Комнаты в их части дома имели весьма причудливые формы. Комната Ходасевича была полукруглой и выходила на угол Невского проспекта; была и вторая — для Гарика, а соседняя комната художницы А. В. Щекатихиной имела форму правильного круга, без единого угла; из ее окон был виден Невский проспект и Мойка. Комната Михаила Лозинского имела форму глаголя. А «соседнее с ней обиталище Осипа Мандельштама представляло собою нечто столь же фантастическое и причудливое, как и он сам…»
Пестрота обитателей дома, пестрая, странная, невыносимо трудная жизнь…
Гершензону, поселившись в Доме искусств, Ходасевич писал: «<…> январь и половину февраля пролежал в постели — все с теми же нарывами. Последний был сто двадцать первый. С тех пор живу сносно, читаю неинтересные лекции почтовым служащим, немного пишу стихи, статьи.

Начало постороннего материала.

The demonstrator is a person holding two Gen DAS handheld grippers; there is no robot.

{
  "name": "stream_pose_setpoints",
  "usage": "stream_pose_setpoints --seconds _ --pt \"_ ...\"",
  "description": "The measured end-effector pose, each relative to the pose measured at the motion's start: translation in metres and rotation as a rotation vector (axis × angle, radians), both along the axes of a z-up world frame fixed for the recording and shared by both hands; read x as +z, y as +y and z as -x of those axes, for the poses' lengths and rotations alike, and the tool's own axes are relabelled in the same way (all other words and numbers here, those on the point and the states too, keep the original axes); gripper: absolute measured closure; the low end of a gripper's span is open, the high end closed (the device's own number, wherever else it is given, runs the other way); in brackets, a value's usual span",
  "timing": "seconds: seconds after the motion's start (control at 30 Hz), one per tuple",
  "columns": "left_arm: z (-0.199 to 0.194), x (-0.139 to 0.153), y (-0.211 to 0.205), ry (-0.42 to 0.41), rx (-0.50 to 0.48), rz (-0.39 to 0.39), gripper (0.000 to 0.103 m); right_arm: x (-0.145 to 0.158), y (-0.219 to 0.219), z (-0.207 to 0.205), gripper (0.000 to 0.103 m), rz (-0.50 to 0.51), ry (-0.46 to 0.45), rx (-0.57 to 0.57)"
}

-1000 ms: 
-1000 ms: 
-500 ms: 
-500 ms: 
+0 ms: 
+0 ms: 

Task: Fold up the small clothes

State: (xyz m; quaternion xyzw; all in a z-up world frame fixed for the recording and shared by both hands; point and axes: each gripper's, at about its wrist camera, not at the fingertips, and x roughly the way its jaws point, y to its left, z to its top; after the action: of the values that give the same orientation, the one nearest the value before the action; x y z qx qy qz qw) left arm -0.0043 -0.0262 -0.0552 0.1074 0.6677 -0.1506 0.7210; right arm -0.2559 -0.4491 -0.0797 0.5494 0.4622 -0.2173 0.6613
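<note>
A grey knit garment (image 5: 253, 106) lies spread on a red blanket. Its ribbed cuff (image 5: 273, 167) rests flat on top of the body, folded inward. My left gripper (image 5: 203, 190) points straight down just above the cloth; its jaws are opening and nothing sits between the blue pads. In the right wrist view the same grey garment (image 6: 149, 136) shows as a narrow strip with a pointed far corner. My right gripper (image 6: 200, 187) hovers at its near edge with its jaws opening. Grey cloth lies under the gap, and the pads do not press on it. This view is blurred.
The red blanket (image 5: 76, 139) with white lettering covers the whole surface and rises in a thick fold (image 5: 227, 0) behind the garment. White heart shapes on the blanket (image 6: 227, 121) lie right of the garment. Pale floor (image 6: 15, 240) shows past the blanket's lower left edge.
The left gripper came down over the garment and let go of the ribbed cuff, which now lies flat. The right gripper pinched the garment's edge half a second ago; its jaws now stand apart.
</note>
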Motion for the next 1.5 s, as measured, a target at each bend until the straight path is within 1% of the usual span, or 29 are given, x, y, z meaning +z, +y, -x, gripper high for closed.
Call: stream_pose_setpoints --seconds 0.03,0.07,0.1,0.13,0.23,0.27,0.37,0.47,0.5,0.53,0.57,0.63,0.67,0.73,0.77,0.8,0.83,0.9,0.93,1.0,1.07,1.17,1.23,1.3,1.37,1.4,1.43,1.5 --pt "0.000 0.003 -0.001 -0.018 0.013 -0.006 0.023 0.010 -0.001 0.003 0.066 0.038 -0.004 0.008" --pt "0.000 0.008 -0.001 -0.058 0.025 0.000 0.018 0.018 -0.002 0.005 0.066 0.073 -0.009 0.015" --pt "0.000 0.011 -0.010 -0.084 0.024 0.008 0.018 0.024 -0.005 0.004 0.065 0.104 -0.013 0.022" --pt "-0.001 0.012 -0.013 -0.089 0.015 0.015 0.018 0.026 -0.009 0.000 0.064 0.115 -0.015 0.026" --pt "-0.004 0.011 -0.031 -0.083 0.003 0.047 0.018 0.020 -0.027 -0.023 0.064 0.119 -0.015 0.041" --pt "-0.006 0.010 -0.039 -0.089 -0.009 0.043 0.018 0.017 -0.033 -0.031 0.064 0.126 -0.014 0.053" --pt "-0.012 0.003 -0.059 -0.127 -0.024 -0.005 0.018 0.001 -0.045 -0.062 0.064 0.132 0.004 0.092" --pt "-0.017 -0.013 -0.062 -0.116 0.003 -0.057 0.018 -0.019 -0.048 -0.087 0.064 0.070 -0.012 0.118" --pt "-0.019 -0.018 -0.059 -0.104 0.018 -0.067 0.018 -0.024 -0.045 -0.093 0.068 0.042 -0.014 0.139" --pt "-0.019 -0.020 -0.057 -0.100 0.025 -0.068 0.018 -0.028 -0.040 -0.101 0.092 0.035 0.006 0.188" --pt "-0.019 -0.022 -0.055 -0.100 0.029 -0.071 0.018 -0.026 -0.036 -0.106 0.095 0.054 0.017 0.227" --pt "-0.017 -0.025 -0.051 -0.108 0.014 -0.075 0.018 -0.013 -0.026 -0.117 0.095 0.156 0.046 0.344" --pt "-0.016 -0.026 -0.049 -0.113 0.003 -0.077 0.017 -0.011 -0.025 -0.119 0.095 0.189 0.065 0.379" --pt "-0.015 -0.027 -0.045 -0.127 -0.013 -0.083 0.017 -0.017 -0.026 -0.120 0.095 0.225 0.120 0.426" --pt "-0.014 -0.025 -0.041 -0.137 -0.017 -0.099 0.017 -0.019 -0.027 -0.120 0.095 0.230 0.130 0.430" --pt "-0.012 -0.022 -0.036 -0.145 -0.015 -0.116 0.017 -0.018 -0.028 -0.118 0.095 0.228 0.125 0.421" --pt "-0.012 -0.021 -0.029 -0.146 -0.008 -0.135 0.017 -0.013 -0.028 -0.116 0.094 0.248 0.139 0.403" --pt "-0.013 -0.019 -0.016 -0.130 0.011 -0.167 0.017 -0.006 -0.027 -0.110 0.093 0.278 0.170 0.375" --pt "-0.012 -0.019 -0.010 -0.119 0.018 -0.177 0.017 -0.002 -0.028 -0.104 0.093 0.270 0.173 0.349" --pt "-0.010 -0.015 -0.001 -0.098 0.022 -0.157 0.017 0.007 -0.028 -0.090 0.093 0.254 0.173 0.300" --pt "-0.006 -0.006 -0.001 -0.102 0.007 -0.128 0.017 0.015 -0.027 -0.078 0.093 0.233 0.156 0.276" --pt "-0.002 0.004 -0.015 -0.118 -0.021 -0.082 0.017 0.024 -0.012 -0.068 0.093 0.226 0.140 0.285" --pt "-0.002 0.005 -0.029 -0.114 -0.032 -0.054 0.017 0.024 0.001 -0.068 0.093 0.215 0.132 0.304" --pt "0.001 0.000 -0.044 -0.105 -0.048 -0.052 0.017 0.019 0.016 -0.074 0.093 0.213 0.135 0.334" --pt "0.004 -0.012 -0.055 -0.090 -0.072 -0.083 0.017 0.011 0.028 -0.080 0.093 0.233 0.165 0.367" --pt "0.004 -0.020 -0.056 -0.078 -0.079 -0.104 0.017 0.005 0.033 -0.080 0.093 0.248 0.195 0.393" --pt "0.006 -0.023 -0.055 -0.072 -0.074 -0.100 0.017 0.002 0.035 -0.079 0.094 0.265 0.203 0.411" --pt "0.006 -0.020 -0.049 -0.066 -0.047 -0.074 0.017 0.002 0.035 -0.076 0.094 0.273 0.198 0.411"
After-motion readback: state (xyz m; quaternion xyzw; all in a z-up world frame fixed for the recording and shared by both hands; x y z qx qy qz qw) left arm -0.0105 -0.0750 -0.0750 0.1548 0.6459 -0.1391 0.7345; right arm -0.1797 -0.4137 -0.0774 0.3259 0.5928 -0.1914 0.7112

Здесь тихо, мирно и благожелательно. От угорелой Москвы очень отдохнул. Физически здоров, не отъелся, но отлежался, и отогрелся в прекрасной комнате, из которой виден весь Невский и в которой было тепло и идеально чисто всю зиму. В комнате, словом, хорошо. Но выходя из нее, каждый раз угнетаюсь пустыней, скукой, мертвечиной. П<етер>бург сейчас — отличный кабинет для историка, но как подумаешь, что история здесь не только пишется, но и совершается — начинается горечь и угнетение <…>».